Bahwa pada waktu belakngan ini telah ramai dalam masyarakat dilakukan peraktek Bisnis MLM dan Sejahteranya. khusunya dikotamadya medan dan daerah lain di Sumatera Utara dan Propinsi lainya. Peraktek tersebut antara lain :

  1. Pemberian modal dalam tertentu dan masa tertentu, mendapat keuntungan atau imbalan diluar kewajaran, umpanya memberikan modal Rp. 5.000.000,- dalam jangka waktu 28 hari/30 hari mendapat tambahan pada saat jatuh tempo menjadi Rp. 9.000.000,- .
  2. Membeli paket pakaian jadi 26 Paket, Harga Rp. 4.940.000,- ditambah administrasi Rp. 494.000,- konpensesi laba menjadi Rp. 9.000.000,- seperti pada formulir terlampir.
  3. Bahwa menurut keterangan ahli ekonomi muslim yang dapat dipercaya ternyata : bahwa praktek Bisnis MLM, BMA dan sejenisnya dengan keuntungan diluar kewajaran menimbulkan dampak nagatif bagi masyarakat.
  4. Bahwa Di Eropa dan Amerika pada masa lampau bisnis yahudi semacam ini telah berkembang pesat, namun karena orang Eropa dan Amerika Serikat orang pintar dalam mengelola uang, maka pemerin-tahan telah mengeluarkan undang-undang secara tegas melarang bisnis tersebut.
  5. Bahwa dalam kenyataanya dikota medan Bisnis MLM ini telah meresahkan masyarakat karena sebagian diantaranya telah tutup dan pimpinan-nya melarikan diri sehingga nasabah sangat dirugikan.

MENIMBANG :

  1. Ajaran Islam, telah mengatur sistem perdaganagan sekaligus memberikan ketentuan-
    ketentuan dan patokan-patokan didniah akhlakian dan tanzimiah yang mewajibkan iap pelaku dagang untuk memlihara dan mematuhinya, jika hal ini dilanggar maka keuntungan yang diperoleh hukumnya haram dan bercampur dengan yang haram.
  2. Islam tidak memisahkan antara ekonomi dan akhlak, berbedan dengan falsafah kapitalisme yang menjadikan keuntungan meteri sebagai tujuan utama.
  3. Ajaran Islam melarang berbuat zalim kepada siapapun.
  4. Ajaram Islam melarang melakukan kemudratan.
  5. Ajaran Islam melarang melakukan penipuan, penganiayaan dan kemubazir-an.

MENGINGAT :

  1. Dalam Praktek Bisnis MLM dan sejenis-nya terdapat unsur mubazzir dalam perktek membeli suatu barang jauh diatas pasaran. Sedangkan barang tersebut dapat dibeli dimana saja dengan harga jauh lebih murah.
  2. Dalam Bisnis MLM dan sejenisnya dapat unsur kazaliman, karena pada waktu terjadi kejenuhan, atau sedikit nasabah baru, maka pengembalian uang nasabah yang telah jatuh tempo tidak dapat dikembalikan.
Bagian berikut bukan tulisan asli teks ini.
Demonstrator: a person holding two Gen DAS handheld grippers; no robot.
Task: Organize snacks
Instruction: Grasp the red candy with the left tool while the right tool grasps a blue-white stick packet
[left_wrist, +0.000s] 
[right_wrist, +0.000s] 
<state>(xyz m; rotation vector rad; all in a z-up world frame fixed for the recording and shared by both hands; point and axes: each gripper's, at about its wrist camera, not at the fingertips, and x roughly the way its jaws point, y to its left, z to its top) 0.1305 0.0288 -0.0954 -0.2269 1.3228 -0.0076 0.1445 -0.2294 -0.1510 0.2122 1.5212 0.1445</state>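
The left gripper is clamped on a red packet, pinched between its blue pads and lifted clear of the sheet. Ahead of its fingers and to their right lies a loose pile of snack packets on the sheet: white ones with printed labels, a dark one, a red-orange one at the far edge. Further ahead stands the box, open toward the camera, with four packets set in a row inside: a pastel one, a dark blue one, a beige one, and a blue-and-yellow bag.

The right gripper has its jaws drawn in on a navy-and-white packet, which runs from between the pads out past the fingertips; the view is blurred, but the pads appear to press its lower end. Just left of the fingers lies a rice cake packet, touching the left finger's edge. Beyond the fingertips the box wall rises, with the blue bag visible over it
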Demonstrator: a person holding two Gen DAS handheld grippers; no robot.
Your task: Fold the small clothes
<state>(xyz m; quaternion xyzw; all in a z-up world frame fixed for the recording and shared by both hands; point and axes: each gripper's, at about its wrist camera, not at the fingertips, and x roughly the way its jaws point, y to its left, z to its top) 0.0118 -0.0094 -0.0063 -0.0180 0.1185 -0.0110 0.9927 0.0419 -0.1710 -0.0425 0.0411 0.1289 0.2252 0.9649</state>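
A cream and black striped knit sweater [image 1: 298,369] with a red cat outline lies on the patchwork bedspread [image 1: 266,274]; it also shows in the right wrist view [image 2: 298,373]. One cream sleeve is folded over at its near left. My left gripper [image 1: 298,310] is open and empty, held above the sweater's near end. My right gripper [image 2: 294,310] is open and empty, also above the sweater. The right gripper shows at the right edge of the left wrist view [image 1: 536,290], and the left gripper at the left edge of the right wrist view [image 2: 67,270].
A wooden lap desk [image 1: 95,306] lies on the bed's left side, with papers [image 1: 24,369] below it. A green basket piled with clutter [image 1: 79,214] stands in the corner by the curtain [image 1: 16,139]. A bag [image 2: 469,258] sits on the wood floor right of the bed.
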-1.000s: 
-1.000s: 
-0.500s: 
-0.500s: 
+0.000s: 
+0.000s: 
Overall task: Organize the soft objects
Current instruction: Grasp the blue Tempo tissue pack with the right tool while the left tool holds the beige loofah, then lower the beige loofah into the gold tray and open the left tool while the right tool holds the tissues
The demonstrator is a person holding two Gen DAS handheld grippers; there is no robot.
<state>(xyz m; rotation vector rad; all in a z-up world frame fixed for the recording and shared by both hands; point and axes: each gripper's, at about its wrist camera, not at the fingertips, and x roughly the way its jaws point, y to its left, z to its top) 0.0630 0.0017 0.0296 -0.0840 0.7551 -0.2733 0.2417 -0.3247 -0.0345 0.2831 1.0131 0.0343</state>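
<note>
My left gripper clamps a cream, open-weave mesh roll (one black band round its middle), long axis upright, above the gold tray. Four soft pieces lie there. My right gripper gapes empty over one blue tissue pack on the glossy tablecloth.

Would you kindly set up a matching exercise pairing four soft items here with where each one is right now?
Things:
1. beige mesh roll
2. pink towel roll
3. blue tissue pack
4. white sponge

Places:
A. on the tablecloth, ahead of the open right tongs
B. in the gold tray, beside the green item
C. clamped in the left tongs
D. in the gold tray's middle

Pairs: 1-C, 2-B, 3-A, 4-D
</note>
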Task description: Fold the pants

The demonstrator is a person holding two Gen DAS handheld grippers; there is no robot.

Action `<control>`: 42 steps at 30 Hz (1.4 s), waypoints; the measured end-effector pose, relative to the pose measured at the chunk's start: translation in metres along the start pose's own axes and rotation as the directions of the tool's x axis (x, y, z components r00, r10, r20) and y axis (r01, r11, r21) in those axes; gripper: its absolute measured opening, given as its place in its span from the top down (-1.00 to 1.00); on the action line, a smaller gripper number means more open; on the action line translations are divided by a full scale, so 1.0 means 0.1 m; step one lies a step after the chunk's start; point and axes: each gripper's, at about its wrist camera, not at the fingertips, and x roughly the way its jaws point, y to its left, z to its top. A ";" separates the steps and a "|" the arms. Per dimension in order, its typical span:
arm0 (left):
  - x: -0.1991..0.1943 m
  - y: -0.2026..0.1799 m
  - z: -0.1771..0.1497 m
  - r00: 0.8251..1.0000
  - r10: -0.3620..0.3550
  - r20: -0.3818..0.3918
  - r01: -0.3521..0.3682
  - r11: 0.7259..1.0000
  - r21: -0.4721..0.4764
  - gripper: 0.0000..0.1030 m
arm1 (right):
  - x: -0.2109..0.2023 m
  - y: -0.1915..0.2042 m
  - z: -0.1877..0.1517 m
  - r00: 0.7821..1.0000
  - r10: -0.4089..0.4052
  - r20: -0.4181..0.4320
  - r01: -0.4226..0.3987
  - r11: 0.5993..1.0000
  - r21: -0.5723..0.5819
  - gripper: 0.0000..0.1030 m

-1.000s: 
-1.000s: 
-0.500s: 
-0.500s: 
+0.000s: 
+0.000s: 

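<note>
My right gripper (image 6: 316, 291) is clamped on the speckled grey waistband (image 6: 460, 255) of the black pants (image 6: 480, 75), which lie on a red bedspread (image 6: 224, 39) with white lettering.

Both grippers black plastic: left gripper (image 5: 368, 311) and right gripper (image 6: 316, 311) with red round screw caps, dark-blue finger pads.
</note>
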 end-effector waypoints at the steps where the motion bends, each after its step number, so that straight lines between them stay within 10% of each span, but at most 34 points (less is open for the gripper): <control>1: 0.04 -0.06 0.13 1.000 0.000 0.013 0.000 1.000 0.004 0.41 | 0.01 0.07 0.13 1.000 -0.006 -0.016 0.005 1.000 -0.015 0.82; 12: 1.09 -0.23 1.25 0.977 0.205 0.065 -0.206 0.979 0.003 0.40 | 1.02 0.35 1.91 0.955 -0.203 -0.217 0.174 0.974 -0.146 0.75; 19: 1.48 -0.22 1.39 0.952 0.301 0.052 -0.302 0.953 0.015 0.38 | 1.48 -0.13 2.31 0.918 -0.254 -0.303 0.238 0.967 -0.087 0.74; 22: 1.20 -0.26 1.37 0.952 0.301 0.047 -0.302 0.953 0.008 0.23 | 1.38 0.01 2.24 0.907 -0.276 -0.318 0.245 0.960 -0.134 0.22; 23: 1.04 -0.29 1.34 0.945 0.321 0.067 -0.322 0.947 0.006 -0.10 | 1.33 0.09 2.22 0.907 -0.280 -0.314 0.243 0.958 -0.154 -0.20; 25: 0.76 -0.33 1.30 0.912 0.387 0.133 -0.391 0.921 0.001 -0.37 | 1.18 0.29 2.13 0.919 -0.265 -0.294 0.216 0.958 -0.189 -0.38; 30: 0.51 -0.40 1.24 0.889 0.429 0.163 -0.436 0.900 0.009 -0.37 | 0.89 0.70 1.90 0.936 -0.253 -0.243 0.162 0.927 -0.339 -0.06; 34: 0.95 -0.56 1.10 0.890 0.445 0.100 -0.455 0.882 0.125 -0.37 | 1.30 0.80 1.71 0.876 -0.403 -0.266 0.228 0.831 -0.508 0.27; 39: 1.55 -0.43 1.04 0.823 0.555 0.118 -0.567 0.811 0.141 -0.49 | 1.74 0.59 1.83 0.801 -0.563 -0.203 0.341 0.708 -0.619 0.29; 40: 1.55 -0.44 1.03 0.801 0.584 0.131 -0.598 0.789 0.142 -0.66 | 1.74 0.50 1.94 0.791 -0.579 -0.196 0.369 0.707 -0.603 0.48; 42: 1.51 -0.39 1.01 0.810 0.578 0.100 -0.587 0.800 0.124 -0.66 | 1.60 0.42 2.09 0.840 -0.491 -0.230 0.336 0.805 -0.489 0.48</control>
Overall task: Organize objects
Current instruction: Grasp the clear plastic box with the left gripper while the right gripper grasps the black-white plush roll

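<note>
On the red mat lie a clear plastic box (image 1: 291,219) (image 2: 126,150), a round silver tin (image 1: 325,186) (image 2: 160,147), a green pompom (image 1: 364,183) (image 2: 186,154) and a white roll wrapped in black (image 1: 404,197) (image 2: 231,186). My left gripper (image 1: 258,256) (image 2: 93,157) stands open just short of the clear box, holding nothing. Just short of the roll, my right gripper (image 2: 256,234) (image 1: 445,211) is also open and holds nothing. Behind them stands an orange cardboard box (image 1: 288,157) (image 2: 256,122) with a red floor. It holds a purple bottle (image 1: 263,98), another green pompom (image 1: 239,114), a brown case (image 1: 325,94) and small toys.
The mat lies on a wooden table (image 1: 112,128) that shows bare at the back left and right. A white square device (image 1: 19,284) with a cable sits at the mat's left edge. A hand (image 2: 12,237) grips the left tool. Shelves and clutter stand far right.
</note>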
Diantara peraktek MLM ini baik persahaan
    maupun membernya ternyata tidak bertanggung jawab. diantara ada yang melarikan diri, sehingga nasabah mengalami kerugian
  3. Dalam peraktek MLM terdapat unsur mafsadah (Kerusakan) diantaranya menyebabkan orang kafir berfikir logis mengambil jalan pintas menuju kekeayaan, mengurangi kegiatan kerja, menimbulkan pola hidup Konsumtif, usaha perbankan
    menjadi terganggu, menimbulkan sifat kesombongan dan lain lain.
  4. Unsur lain yang membawa kerugian material peribadi maupun masyarakat.

MEMUTUSKAN

  1. Bahwa hal – hal tersebut diatas Komisi Fatwa, Hukum dan Pengkajian Masalah Keagamaan Majelis Ulama Indonesia Propinsi Sumatra Utara Daerah Tingkat I Sumatera Utara memutuskan bahwa bisnis MLM dan sejenisnya hukumnya HARAM.
  2. Bagi pelaku bisnis ini dan masyarakat yang telah terlajur mengikuti bisnis ini, dianjurkan agar menhentikannya dan memohon Ampun kepada Allah SWT .
  3. Bagi Pemda Tingkat I Sumatera Utara dan pihak terkait lainnya agar menutup/ mencabut izin usaha bisnis yang bekedok penggandaan uang tersebut.